**Exercise aim:** Repeat exactly the opening lines of the records, ending with the line that contains "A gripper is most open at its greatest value".

═══ Data extracts

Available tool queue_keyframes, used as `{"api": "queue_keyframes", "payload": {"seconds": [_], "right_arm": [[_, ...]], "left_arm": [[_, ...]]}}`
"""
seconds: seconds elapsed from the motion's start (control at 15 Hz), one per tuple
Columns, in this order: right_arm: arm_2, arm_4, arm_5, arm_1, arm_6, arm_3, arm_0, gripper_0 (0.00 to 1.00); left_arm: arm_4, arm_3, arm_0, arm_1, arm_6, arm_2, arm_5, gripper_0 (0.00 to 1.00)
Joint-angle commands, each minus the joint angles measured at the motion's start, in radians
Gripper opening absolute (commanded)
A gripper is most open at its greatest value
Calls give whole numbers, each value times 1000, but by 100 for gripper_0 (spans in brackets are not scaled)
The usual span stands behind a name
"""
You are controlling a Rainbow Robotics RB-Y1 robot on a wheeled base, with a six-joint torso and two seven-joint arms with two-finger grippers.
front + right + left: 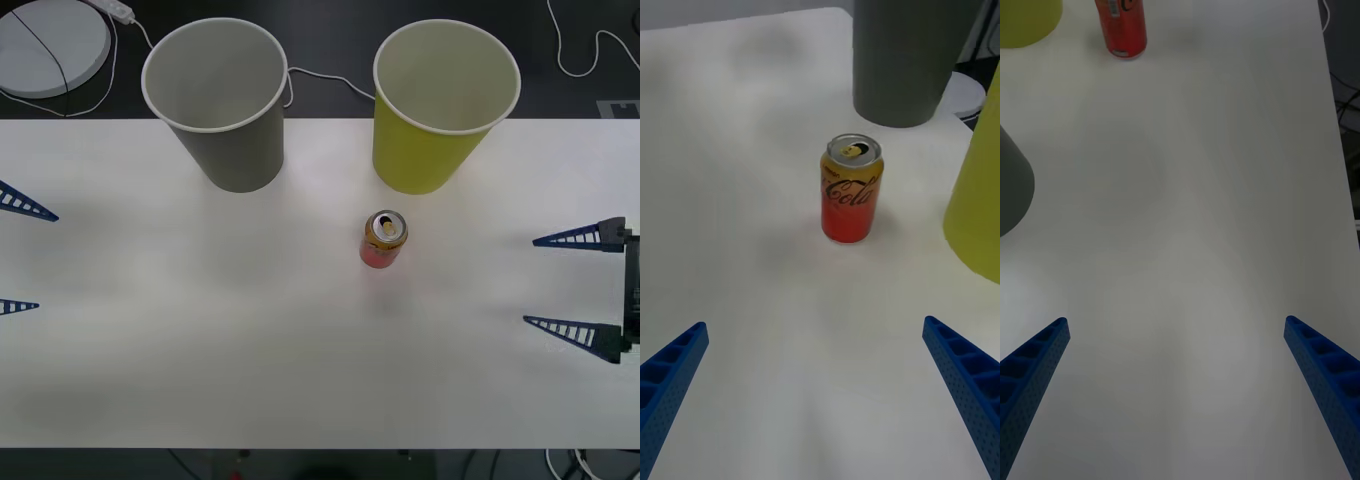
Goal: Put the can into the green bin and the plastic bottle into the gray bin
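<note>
The right gripper [560, 283] is being held at the right edge of the front view, fingers spread wide apart and gripping nothing, aimed toward the middle of the table [200, 330]; in the right wrist view its two blue fingertips [674, 367] are sitting at the lower corners with the can [851, 189] centred between and beyond them, so the arm is judged to be lined up for a straight reach. The left gripper [25, 258] is being kept at the left edge of the front view, fingers likewise apart and empty, well away from the can. The can [383, 239] is standing upright right of centre in the front view, opened top facing up, near the green bin [440, 100] and just below it in the frame, not touching it. The gray bin [222, 95] is standing at upper left of centre, apart from the green one. Both bins are upright with mouths open, which is judged to favour a drop from above. No plastic bottle is being seen on the table.
</note>
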Motion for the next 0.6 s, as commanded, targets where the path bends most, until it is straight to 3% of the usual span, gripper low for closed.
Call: {"api": "queue_keyframes", "payload": {"seconds": [0.07, 0.4, 0.6], "right_arm": [[92, -67, 123, 0, 10, 0, 7, 100], [248, -237, 297, 0, 49, 23, 5, 100], [299, -305, 341, 0, 76, 24, 5, 100]], "left_arm": [[0, 0, 0, 0, 0, 0, 0, 100], [0, 0, 0, 0, 0, 0, 0, 100], [0, 0, 0, 0, 0, 0, 0, 100]]}}
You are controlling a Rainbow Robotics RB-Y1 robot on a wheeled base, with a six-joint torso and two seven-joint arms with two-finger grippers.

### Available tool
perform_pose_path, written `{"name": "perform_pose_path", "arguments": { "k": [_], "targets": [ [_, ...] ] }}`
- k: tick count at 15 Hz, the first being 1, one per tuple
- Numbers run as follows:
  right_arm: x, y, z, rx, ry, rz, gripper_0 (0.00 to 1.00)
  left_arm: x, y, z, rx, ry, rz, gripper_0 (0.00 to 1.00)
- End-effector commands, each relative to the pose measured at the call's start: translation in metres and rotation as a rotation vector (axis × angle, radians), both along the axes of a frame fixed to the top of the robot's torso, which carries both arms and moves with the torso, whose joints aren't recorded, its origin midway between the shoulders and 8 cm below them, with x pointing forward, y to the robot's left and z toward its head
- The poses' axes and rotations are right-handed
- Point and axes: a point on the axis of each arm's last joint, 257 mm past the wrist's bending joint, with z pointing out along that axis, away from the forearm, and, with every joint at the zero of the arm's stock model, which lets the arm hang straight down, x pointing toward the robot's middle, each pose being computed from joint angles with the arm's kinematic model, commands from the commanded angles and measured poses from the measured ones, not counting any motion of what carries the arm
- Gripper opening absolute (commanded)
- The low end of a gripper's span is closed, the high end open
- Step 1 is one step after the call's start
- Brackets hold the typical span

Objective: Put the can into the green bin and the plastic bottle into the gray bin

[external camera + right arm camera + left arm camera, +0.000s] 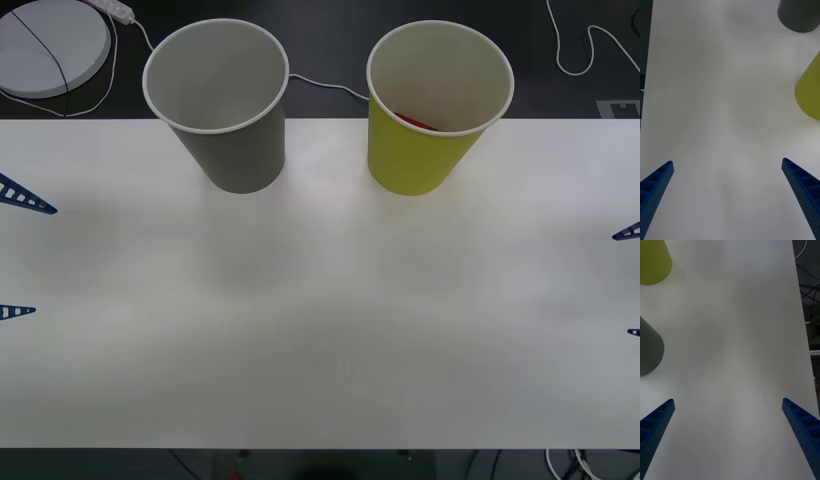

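I see the can (414,122) as a red sliver inside the green bin (420,150), gray bin (235,140) beside it at the tabletop (320,330) rear edge. Left gripper (728,427) and right gripper (728,187) flank the sides, fingers wide.

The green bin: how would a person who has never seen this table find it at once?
Look at the white table, along its far edge, where two big cup-shaped bins stand apart. The green bin is on the robot's right. It alone is yellow-green, with something red inside; the gray bin is gray.
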Motion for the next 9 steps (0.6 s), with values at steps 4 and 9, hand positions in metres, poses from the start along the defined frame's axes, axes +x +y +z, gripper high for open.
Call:
{"name": "perform_pose_path", "arguments": {
  "k": [4, 9],
  "targets": [
    [-0.0077, 0.0005, -0.0066, 0.001, 0.004, 0.025, 1.0, 0.0, 0.0, 0.0, 0.0, 0.0, 0.0, 1.0],
    [-0.0077, 0.0005, -0.0066, 0.001, 0.004, 0.025, 1.0, 0.0, 0.0, 0.0, 0.0, 0.0, 0.0, 1.0]
  ]
}}
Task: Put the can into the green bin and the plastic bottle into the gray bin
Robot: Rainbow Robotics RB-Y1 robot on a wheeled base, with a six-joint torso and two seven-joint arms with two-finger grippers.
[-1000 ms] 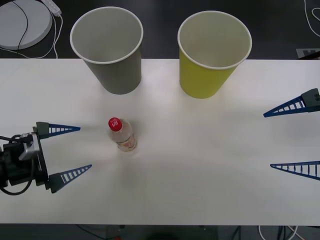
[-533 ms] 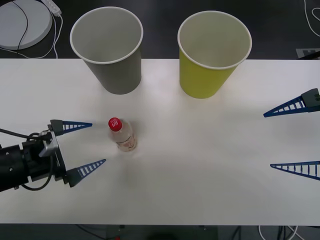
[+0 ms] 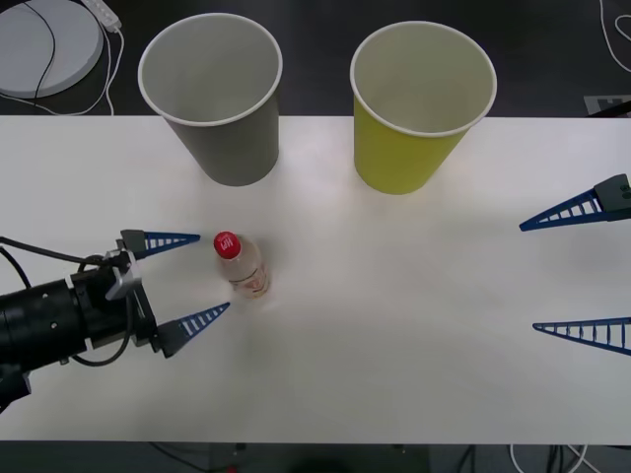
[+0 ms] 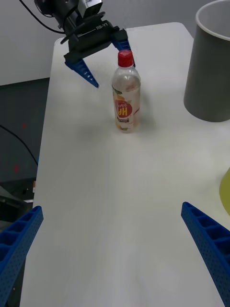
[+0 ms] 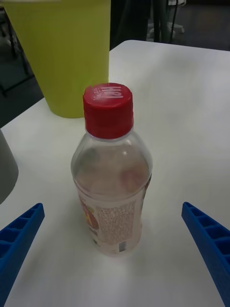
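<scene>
The plastic bottle [image 3: 242,266] [image 4: 126,93] [image 5: 112,177], clear with a red cap, stands upright on the white table [image 3: 394,325]. My left gripper [image 3: 207,278] is open just left of it, fingertips level with the bottle's near side and not touching. The gray bin [image 3: 215,94] [image 4: 211,62] and the green bin [image 3: 419,103] [image 5: 67,53] stand at the table's far edge, both upright. My right gripper [image 3: 582,271] hangs open at the right edge of the table, far from the bottle. No can shows in these views.
A round gray disc [image 3: 44,44] with cables lies on the dark floor beyond the table's far left corner. Bare tabletop stretches between the bottle and the right gripper.
My left gripper has slid rightward toward the bottle, its open fingers now reaching alongside it. The bottle, both bins and the right arm have stayed put.
</scene>
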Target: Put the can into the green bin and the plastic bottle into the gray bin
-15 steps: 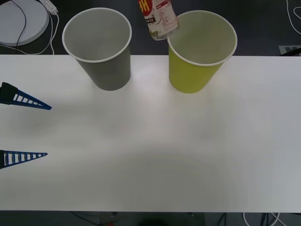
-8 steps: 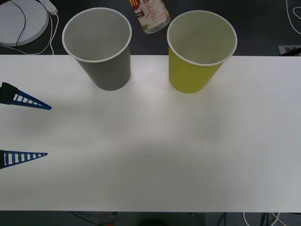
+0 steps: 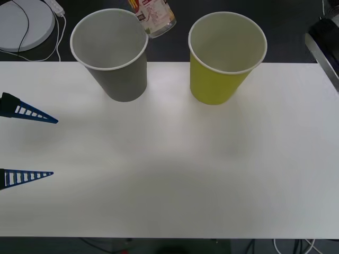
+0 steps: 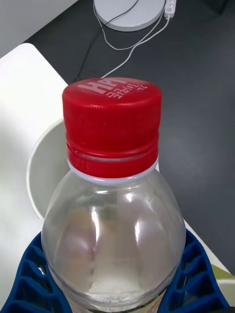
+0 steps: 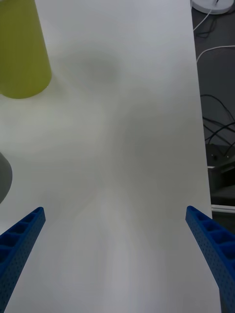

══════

**Exercise answer:**
Available tool queue_keyframes, used as `{"api": "queue_keyframes", "payload": {"seconds": [_], "right_arm": [[_, ...]], "left_arm": [[_, ...]]}}`
"""
seconds: seconds elapsed from the motion's start (control at 15 Hz), one per tuple
Columns, in this order: right_arm: arm_2, arm_4, arm_5, arm_1, arm_6, arm_3, arm_0, gripper_0 (0.00 to 1.00); left_arm: arm_4, arm_3, arm_0, arm_1, arm_6, arm_2, arm_5, gripper_0 (0.00 to 1.00)
Joint-angle commands, each minus the joint angles measured at the motion's start, in radians
Gripper opening absolute (commanded)
A gripper is most open at its greatest value

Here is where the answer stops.